PicturePeter Woods enjoying some quality time in California with his two daughters
This blog post comes to us from our Co-Investigator, Peter Woods. 
During my years as a Sergeant for the NYPD I thought I saw and experienced everything. As a matter of fact, I think I saw too much. I was a first responder at 9/11and spent months working at Ground Zero. I decided to retire when my job was done at Ground Zero. I was hired by the US Marshall service as a subcontractor to do Court Security at the Federal Courthouse in lower Manhattan. I had major plans to move on with a new career and spend more time with my family. There is an old saying “When you make plans God laughs”. One day I wasn’t feeling well. I went to the doctor and had several tests conducted. I was diagnosed with an auto-immune Kidney disease and an auto-immune Lung disease. So much for working at Ground Zero and the EPA stating that the air was fine, but that is a subject for another day.

As I was being treated for my Kidney disease I brought up the question of Dialysis. It was not really addressed and I was told that my numbers are ok and not to worry about dialysis. So I went on with my life until I ended up in the emergency room. My Nephrologist met with me and she told me that my numbers were very bad and I have to start dialysis. The date was June 17, 2008 and I had no idea what I was in for. I had so many questions and sometimes got bad information. I remember asking about dialysis just before surgery to insert a chest catheter. One of the staff told me not to worry because I can get a kidney transplant and things will be fine. Are you kidding me? Like kidneys grow on trees and you can just pick one out for yourself.. I decided I needed to educate myself. I call this my Shock and Awe period in my life.

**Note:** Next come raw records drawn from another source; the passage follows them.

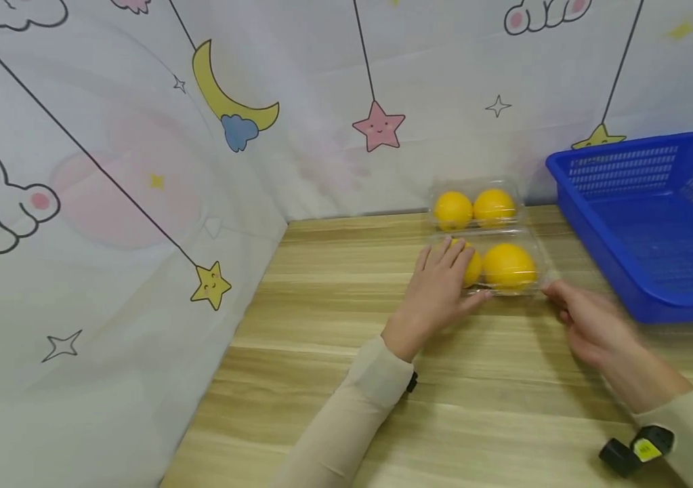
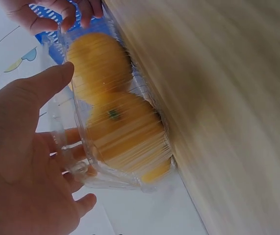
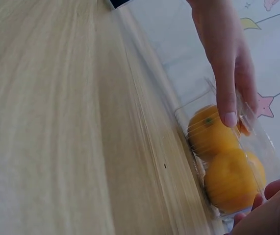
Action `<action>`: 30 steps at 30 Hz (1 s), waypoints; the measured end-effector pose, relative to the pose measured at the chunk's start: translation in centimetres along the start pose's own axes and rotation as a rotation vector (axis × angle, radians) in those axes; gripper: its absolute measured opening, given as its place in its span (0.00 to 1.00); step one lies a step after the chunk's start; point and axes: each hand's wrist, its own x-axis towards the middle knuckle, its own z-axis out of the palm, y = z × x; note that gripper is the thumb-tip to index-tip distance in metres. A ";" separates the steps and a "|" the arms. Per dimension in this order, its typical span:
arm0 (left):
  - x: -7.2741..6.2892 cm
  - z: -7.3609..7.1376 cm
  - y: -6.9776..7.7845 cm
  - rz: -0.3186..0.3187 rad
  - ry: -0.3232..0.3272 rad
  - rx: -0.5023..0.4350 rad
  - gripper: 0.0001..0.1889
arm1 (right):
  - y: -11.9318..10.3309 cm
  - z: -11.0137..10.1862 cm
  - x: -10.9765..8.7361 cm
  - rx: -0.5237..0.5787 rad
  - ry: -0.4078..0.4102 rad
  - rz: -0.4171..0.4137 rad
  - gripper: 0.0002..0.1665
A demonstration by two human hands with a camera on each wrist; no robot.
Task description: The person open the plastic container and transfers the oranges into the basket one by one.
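A clear plastic box (image 1: 528,237) with two oranges (image 1: 509,267) stands on the table. My left hand (image 1: 434,298) rests on its left part, fingers spread nearly straight over the top and thumb at the front edge. In the left wrist view, the left thumb (image 2: 56,78) lies on the near side of the clear plastic, with the fingers behind it. My right hand (image 1: 596,332) has its fingers curled and pinches the box's front right corner. Just behind, against the wall, more oranges (image 1: 452,210) sit in clear plastic.
A blue plastic basket (image 1: 602,251) with slotted walls stands at the right, close to my right hand. The wooden table (image 1: 334,271) ends at a white cloth backdrop (image 1: 322,81) printed with stars and a moon, behind and to the left.
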 end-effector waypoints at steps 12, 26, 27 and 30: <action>-0.2 -1.3 -1.1 -0.080 0.178 -0.104 0.65 | 0.5 0.7 0.5 -0.024 0.007 -0.038 0.27; -0.9 -1.4 -0.8 -0.229 0.048 -0.296 0.57 | 1.3 -1.0 0.3 -0.089 -0.066 -0.034 0.28; -0.8 -1.5 -0.7 -0.222 0.023 -0.292 0.54 | 1.2 -1.4 0.3 -0.103 -0.082 -0.038 0.29; -1.1 -1.6 -0.5 -0.192 -0.039 -0.261 0.48 | 1.1 -2.1 0.3 -0.161 -0.104 -0.053 0.29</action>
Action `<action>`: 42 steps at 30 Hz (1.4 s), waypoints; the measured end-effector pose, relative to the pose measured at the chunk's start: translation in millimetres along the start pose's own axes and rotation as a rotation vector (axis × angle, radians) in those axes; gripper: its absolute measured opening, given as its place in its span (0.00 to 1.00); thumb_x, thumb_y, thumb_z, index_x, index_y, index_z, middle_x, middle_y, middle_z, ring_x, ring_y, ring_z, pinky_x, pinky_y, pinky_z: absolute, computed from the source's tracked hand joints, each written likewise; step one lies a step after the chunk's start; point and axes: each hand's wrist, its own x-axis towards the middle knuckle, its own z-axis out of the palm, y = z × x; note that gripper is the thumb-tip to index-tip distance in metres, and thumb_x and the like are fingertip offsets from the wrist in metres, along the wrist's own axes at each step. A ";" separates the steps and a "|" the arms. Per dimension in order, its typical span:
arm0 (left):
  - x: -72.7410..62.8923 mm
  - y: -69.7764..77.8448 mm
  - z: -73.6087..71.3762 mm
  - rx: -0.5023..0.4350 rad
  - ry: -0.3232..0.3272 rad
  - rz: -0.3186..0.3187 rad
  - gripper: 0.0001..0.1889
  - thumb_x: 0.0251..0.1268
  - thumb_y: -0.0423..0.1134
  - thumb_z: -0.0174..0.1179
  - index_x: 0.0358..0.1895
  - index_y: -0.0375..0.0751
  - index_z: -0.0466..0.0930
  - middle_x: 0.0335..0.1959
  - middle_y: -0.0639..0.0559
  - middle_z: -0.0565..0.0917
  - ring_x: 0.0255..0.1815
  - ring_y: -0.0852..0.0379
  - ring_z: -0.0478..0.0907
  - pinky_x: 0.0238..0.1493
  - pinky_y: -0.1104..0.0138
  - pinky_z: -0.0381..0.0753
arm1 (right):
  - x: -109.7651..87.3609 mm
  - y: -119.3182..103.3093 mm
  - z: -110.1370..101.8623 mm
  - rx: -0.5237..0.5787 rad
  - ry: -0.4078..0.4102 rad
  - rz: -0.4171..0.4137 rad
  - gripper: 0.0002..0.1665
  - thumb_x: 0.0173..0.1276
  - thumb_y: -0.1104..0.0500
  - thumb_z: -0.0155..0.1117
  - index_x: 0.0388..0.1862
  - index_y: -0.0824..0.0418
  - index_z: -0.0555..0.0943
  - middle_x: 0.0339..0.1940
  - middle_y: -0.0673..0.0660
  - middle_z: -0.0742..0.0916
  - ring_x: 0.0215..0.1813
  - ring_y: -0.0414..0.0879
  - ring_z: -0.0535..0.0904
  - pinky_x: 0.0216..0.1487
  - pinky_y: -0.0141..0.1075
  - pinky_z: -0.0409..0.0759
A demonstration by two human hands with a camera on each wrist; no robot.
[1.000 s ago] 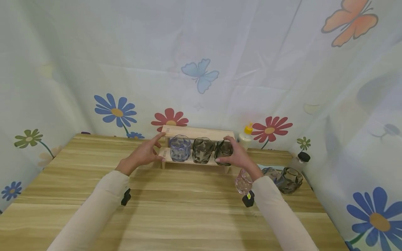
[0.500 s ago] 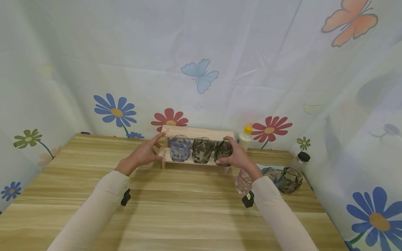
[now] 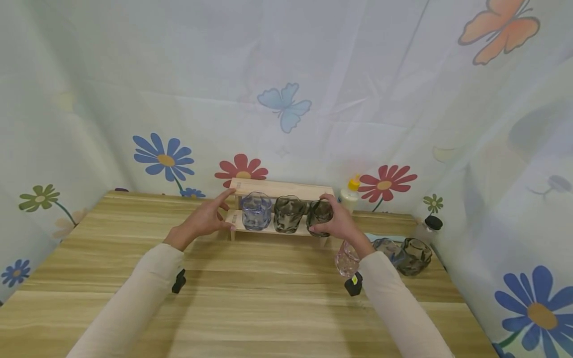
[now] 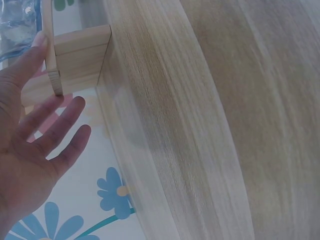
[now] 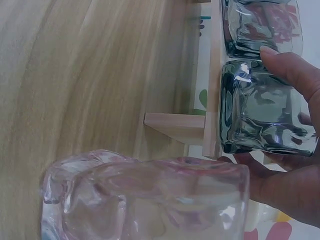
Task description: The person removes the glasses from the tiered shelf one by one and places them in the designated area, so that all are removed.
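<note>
Now the right hand (image 3: 338, 223) grips a dark glass (image 5: 262, 110) mouth-up, the left hand (image 3: 202, 220), spread, touching the shelf (image 3: 286, 189).

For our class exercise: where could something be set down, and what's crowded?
Bare: the upper shelf behind three glasses; the tabletop between the sleeves. Crowded: the lower shelf under those three; the tabletop's right side, with more glasses.

Soft, diffuse light — faint shadows across table (image 3: 259, 308); wrist views hazy — glints on dark glass (image 5: 265, 115).
</note>
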 end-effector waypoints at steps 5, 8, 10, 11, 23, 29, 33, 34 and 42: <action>0.1 0.9 -2.8 -0.002 0.008 0.016 0.57 0.54 0.44 0.76 0.81 0.54 0.45 0.61 0.30 0.77 0.44 0.41 0.86 0.47 0.49 0.84 | -2.8 -4.3 -7.7 0.035 -0.007 0.011 0.54 0.56 0.55 0.80 0.75 0.53 0.59 0.68 0.72 0.73 0.68 0.67 0.71 0.64 0.61 0.72; 0.2 1.1 -4.1 0.000 0.010 0.011 0.57 0.53 0.44 0.77 0.81 0.54 0.45 0.61 0.30 0.77 0.45 0.41 0.86 0.48 0.49 0.84 | -3.3 -7.2 -11.6 0.039 -0.012 0.022 0.54 0.56 0.55 0.80 0.76 0.53 0.58 0.67 0.70 0.74 0.67 0.66 0.72 0.64 0.60 0.72; 0.4 1.0 -4.1 0.001 0.007 0.004 0.57 0.53 0.45 0.76 0.81 0.55 0.44 0.62 0.31 0.77 0.46 0.41 0.85 0.48 0.48 0.84 | -3.7 -8.6 -13.5 0.037 -0.013 0.026 0.54 0.56 0.54 0.80 0.76 0.54 0.58 0.67 0.70 0.74 0.68 0.65 0.72 0.65 0.60 0.72; 0.4 1.1 -4.1 0.002 0.005 0.000 0.57 0.54 0.45 0.76 0.81 0.55 0.44 0.62 0.31 0.77 0.46 0.41 0.85 0.49 0.48 0.84 | -3.9 -9.5 -14.4 0.036 -0.013 0.028 0.55 0.56 0.54 0.80 0.77 0.54 0.59 0.67 0.70 0.74 0.68 0.65 0.71 0.65 0.60 0.71; 1.9 1.1 -3.2 0.010 0.006 -0.002 0.57 0.53 0.45 0.76 0.81 0.55 0.45 0.61 0.31 0.77 0.45 0.42 0.85 0.49 0.49 0.84 | -6.4 -8.4 -22.9 0.017 -0.002 0.020 0.55 0.56 0.53 0.80 0.77 0.54 0.58 0.64 0.70 0.75 0.62 0.64 0.75 0.59 0.58 0.76; 0.9 1.5 -1.7 0.013 0.003 0.006 0.57 0.53 0.45 0.76 0.81 0.54 0.45 0.61 0.31 0.78 0.44 0.42 0.86 0.48 0.49 0.84 | -16.9 -10.6 -30.3 0.008 0.016 0.008 0.54 0.57 0.54 0.79 0.77 0.56 0.58 0.61 0.69 0.77 0.57 0.63 0.77 0.54 0.55 0.77; 0.3 1.9 -1.5 0.012 0.000 0.014 0.57 0.54 0.45 0.76 0.81 0.54 0.44 0.61 0.31 0.77 0.44 0.42 0.86 0.48 0.48 0.84 | -23.1 -9.5 -36.0 0.010 0.031 0.003 0.53 0.56 0.55 0.79 0.76 0.56 0.59 0.60 0.71 0.78 0.56 0.64 0.78 0.52 0.55 0.78; 0.2 1.9 -1.4 0.011 0.001 0.013 0.57 0.54 0.45 0.76 0.81 0.54 0.44 0.61 0.31 0.77 0.44 0.42 0.86 0.48 0.48 0.84 | -24.5 -8.9 -37.4 0.010 0.035 0.002 0.53 0.57 0.55 0.79 0.76 0.56 0.59 0.60 0.71 0.77 0.57 0.64 0.77 0.52 0.56 0.78; -0.4 0.4 -0.6 0.016 0.007 0.015 0.56 0.54 0.45 0.76 0.81 0.53 0.45 0.61 0.30 0.78 0.44 0.42 0.86 0.49 0.48 0.84 | -37.4 -4.1 -49.4 -0.023 0.065 0.001 0.53 0.57 0.55 0.79 0.76 0.57 0.59 0.60 0.72 0.78 0.61 0.66 0.76 0.57 0.60 0.76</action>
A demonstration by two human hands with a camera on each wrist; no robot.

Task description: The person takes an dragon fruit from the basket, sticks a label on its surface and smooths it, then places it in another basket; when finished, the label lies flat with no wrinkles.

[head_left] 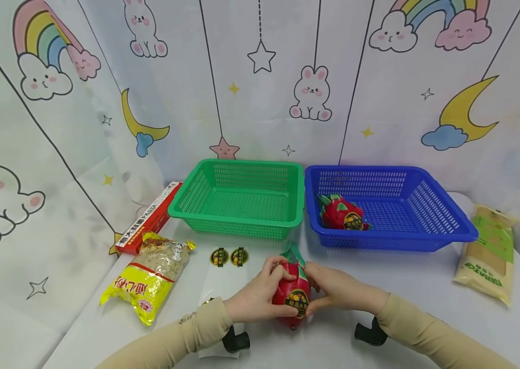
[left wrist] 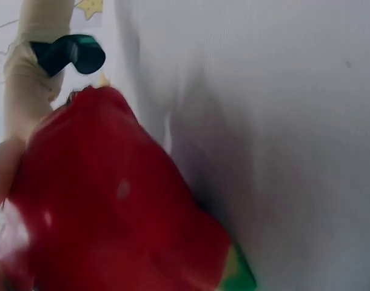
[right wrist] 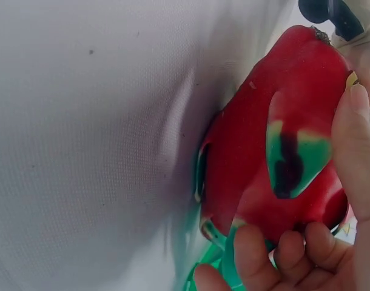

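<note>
In the head view a red dragon fruit [head_left: 284,294] with green-tipped scales lies at the front middle of the table, between both hands. A round black-and-gold sticker [head_left: 299,301] is on its upper side. My left hand [head_left: 257,293] grips the fruit from the left, its thumb on the sticker's edge. From the right, my right hand [head_left: 340,291] holds the fruit, thumb and fingers bent against its side. The right wrist view shows the thumb [right wrist: 358,151] on the red skin [right wrist: 245,163] and the fingers curled near the green tips. Red skin [left wrist: 124,194] fills much of the left wrist view.
A white sticker sheet [head_left: 220,279] with black-and-gold stickers lies left. Behind stand a green basket [head_left: 237,228] and a blue basket [head_left: 394,241] holding another stickered dragon fruit [head_left: 338,210]. A yellow pasta bag [head_left: 149,277] and red box [head_left: 151,218] lie left, a tan packet [head_left: 488,253] right.
</note>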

First, how to deal with dialysis. I felt I no longer have control over my life and I need to take it back. I had to learn how to accept dialysis and I have to make it my best friend because it is keeping me alive. I also had to learn how to deal with loss. The loss of a job, the loss of your freedom, and eating and drinking. So many restrictions on so many aspects of my life. I also had to deal with the affects of dialysis on my family. I had to explain to my children who were small at the time that I will not be around every other day for four hours and when I come home I will not be feeling well. I explained to the kids that I need my blood washed and it goes through a machine to wash it. My youngest came up with the name wishy washy. So when she didn’t see me she would ask me if I had to go to wishy washy. I think this is how she dealt with my dialysis.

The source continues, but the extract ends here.